#### PROMPT
Every line with the string "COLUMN" in it belongs in your answer, so copy them all from the data.
—————
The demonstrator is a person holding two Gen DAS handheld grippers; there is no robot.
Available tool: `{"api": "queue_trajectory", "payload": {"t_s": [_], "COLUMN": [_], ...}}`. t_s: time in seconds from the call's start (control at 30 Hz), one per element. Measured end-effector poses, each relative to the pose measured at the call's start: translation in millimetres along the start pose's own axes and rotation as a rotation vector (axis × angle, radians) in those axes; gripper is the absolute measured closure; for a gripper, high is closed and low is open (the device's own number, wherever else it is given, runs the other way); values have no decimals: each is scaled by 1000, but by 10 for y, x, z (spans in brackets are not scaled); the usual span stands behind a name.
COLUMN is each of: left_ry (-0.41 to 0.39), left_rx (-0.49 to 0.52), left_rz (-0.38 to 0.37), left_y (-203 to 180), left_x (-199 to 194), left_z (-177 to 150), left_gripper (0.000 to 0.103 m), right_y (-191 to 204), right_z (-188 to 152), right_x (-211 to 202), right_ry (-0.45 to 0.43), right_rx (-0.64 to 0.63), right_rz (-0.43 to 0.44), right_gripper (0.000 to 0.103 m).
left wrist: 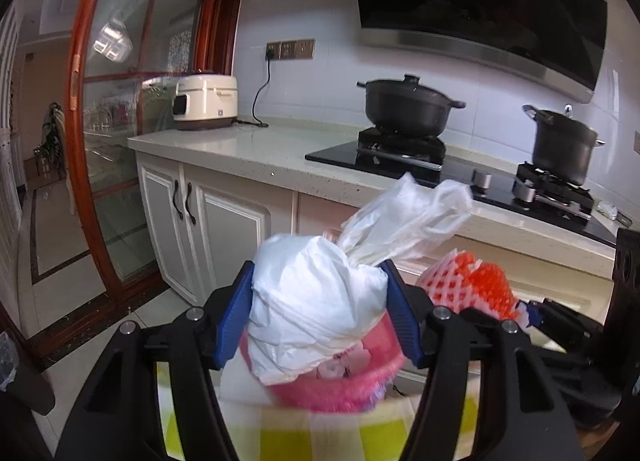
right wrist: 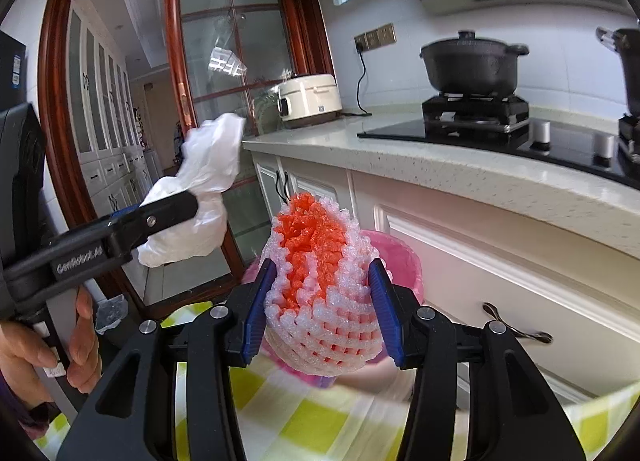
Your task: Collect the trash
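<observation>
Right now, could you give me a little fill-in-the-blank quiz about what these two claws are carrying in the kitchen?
The left claw grips a crumpled white plastic ____.
The right claw squeezes an orange-and-white foam fruit ____.
Below both sits a bin lined in ____ plastic.
On the stove stand ____ black lidded pots.

Missing: bag; net; pink; two

Only one text is reading clearly: pale lettering running along the black side of the left gripper (right wrist: pixel 182 203), seen from the right wrist view; it is showing as roughly "GenRobot.AI", the last characters smeared. A small dark mark is sitting on the front of the cream rice cooker (right wrist: pixel 310 99), too small to read. Blue stickers are showing on a dark appliance (right wrist: pixel 12 65) at the far left edge, text illegible.
</observation>
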State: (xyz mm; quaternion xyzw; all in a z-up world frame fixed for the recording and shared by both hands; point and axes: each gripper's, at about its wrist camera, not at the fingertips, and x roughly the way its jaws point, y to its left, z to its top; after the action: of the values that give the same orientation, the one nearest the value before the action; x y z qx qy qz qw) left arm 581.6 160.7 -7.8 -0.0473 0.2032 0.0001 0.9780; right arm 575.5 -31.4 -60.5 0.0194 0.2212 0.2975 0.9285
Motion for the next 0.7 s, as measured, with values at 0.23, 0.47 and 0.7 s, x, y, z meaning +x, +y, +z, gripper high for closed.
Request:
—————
#### YOUR RESPONSE
Available tool: `{"api": "queue_trajectory", "payload": {"t_s": [_], "COLUMN": [_], ...}}`. t_s: time in seconds from the call's start (control at 30 Hz), one per element. Measured end-effector poses, each relative to the pose measured at the call's start: translation in millimetres along the start pose's own axes and rotation as a rotation vector (axis × angle, radians) in those axes; gripper is the absolute measured closure; for a gripper, high is closed and low is open (the device's own number, wherever else it is given, runs the other way); values have no decimals: each is scaled by 1000, but by 10 for y, x, z (spans in brackets are not scaled); the usual span stands behind a name.
COLUMN is each of: left_ry (-0.41 to 0.39), left_rx (-0.49 to 0.52), left_rz (-0.38 to 0.37), left_y (-203 to 180), left_x (-199 to 194), left_z (-177 to 150), left_gripper (0.000 to 0.103 m), right_y (-191 to 204), right_z (-188 to 152), right_x (-211 to 202), right_ry (-0.45 to 0.43), right_rx (-0.64 to 0.63), right_rz (-0.43 to 0.44), right_gripper (0.000 to 0.103 m).

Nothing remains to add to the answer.